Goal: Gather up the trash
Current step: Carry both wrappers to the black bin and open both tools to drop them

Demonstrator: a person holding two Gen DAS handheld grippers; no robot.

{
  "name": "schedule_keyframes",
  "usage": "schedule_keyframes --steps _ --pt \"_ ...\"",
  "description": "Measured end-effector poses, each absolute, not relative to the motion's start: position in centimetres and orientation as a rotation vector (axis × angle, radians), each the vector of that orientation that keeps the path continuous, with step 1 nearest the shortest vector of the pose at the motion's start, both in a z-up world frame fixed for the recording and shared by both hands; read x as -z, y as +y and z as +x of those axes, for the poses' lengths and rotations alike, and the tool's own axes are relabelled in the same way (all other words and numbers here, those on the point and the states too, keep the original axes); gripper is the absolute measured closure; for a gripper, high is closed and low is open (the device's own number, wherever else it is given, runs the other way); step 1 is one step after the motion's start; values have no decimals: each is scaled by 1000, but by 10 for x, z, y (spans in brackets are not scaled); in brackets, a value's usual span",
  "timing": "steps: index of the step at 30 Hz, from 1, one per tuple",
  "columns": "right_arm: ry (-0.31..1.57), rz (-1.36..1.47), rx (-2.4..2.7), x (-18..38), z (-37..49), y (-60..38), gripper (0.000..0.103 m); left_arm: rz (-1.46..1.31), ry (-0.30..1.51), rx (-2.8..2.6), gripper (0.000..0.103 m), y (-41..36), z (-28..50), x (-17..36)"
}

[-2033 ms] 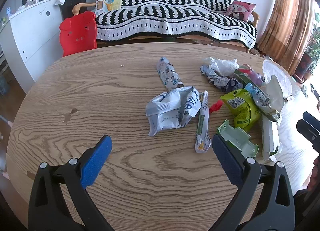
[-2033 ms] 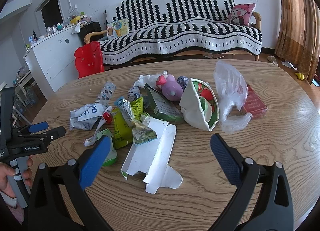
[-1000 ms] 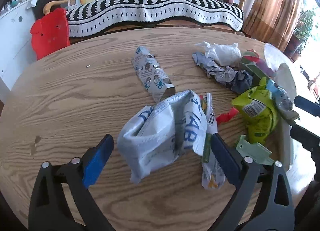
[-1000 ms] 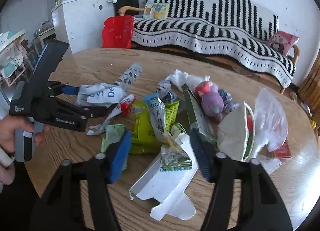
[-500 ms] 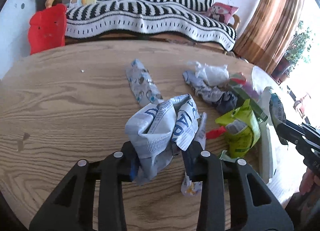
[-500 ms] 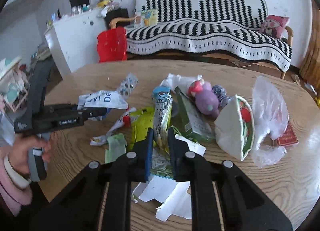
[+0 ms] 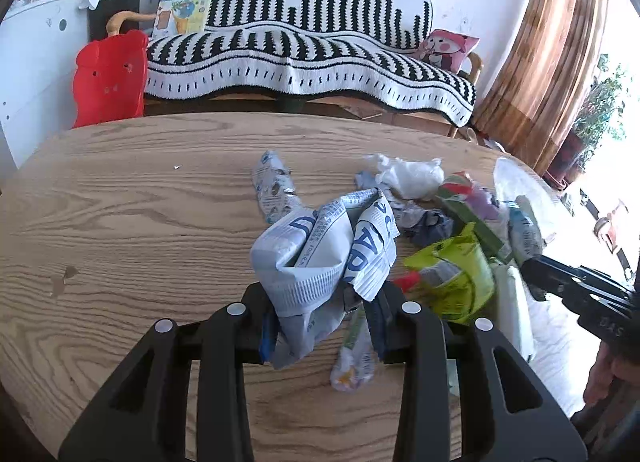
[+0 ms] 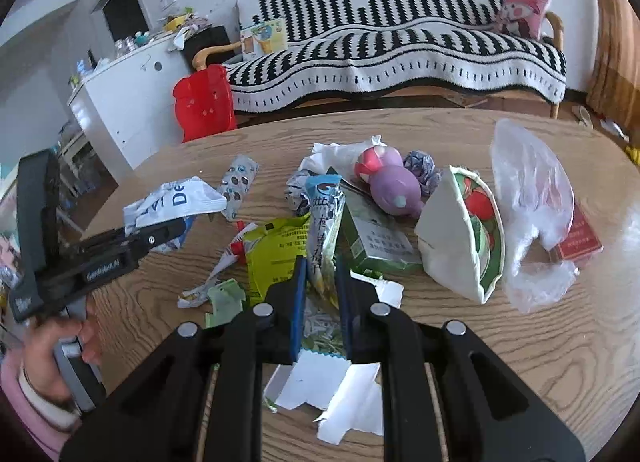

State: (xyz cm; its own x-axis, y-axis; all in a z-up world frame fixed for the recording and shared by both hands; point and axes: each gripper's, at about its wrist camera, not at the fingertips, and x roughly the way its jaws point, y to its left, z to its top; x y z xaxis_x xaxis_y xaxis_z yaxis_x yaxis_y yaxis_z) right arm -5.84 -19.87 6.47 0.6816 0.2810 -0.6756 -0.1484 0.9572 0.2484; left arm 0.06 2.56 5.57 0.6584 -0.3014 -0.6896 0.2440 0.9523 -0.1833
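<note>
My left gripper (image 7: 322, 316) is shut on a crumpled white and blue wrapper (image 7: 324, 258) and holds it above the wooden table (image 7: 140, 229); the wrapper also shows in the right wrist view (image 8: 176, 197). My right gripper (image 8: 321, 274) is shut on a long blue and green snack packet (image 8: 323, 229), lifted upright over the trash pile. A lime green pouch (image 8: 276, 254), a green box (image 8: 376, 238), a flattened white carton (image 8: 332, 386) and a thin stick wrapper (image 7: 354, 358) lie on the table.
A purple and pink toy (image 8: 390, 177), a white paper bowl on its side (image 8: 464, 242), a clear plastic bag (image 8: 528, 197) and a red pack (image 8: 580, 238) lie at the right. A dotted grey wrapper (image 7: 272, 185) lies farther back. A striped sofa (image 7: 300, 57) and a red chair (image 7: 108, 77) stand behind the table.
Both grippers were open two seconds ago. Each has closed on its piece, the left on the white and blue wrapper and the right on the snack packet, and lifted it off the table.
</note>
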Motion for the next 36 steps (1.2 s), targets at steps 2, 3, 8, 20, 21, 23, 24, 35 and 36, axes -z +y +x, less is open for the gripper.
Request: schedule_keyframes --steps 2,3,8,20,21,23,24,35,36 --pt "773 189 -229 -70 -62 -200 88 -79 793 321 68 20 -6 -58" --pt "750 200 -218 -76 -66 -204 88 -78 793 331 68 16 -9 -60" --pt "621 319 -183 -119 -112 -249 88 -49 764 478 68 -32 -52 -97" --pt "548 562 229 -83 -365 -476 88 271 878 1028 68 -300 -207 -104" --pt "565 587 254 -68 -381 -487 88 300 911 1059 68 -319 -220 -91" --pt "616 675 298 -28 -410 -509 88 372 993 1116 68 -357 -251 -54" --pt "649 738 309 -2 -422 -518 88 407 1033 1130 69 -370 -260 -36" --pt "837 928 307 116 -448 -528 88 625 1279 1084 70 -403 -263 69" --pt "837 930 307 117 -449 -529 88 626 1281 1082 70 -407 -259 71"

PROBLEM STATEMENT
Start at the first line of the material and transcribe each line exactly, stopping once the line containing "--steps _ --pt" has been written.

SOLUTION TO THIS EXERCISE
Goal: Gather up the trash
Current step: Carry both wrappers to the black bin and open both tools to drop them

Demonstrator: a person holding two Gen DAS handheld grippers; no robot.

{
  "name": "schedule_keyframes",
  "usage": "schedule_keyframes --steps _ --pt \"_ ...\"",

No further output is needed here.